§ TASK OBJECTIVE
Your answer should be every line of the records that contains the word "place", copied as it stands.

§ RECORD EXTRACTS
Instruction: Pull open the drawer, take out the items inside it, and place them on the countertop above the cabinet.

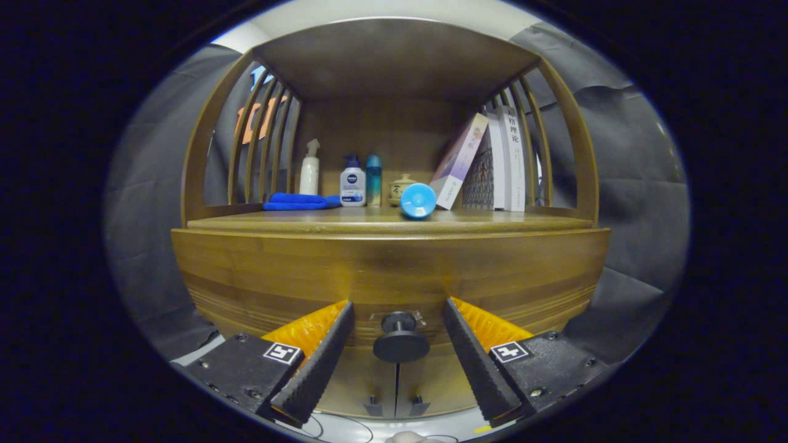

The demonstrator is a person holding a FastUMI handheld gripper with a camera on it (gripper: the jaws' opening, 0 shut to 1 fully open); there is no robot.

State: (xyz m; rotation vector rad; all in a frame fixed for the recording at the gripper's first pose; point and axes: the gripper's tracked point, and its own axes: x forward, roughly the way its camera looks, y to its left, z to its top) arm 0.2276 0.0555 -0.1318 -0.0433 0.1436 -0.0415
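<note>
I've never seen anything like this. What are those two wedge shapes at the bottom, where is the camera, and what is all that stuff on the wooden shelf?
The camera rides on a hand-held claw that a person carries, and looks forward along its two fingers, the wedges you see. The wide lens bends everything into a round picture.

The claw is open and holds nothing. Between its fingers sits the dark round knob of a closed drawer in a wooden cabinet; neither finger touches it.

Above the drawer is the countertop. On it lie a folded blue cloth, a white spray bottle, a white pump bottle, a slim teal bottle, a small jar, a round blue thing and some leaning books.
</note>
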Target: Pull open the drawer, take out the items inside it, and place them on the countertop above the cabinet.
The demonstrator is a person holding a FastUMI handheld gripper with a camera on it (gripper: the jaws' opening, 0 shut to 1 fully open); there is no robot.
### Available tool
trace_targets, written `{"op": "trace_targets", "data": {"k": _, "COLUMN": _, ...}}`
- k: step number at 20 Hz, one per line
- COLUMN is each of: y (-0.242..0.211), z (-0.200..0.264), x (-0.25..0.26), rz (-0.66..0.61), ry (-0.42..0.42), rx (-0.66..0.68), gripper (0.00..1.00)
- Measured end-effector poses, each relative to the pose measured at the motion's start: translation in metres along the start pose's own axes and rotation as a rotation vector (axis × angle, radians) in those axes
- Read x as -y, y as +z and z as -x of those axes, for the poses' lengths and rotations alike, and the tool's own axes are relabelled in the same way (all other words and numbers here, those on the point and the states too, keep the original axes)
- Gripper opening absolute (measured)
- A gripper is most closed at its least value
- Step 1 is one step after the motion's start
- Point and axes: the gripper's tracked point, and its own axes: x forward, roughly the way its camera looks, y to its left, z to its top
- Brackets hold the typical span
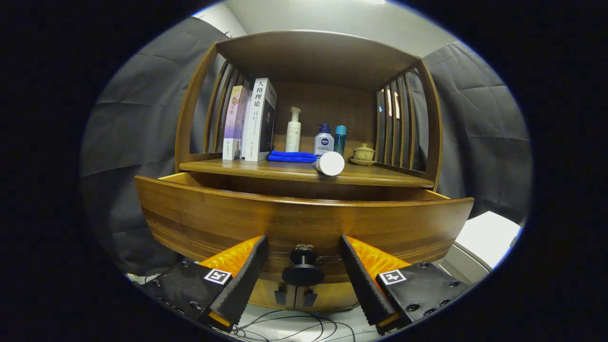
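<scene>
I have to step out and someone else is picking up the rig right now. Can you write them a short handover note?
Hand-held gripper: open, fingers on either side of the drawer knob, not pressing on it.
Drawer: already pulled out; its inside is hidden behind the front panel, so the contents cannot be told.
Countertop: carries books, a blue cloth, bottles, a white container lying on its side and a small lidded cup.
Done: drawer open.
Left: lift the gripper over the front, check inside, move any items up to the countertop.
</scene>
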Motion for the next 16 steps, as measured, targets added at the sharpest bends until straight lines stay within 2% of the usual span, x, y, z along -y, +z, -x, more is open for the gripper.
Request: {"op": "trace_targets", "data": {"k": 16, "y": 0.011, "z": -0.053, "x": 0.002, "rz": -0.002, "ry": 0.017, "rx": 0.008, "gripper": 0.97}}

§ RESPONSE AREA
Instruction: Pull open the drawer, take out the items inside it, and place them on the countertop above the cabinet.
Target: Pull open the drawer, take out the items inside it, and place them on the countertop above the cabinet.

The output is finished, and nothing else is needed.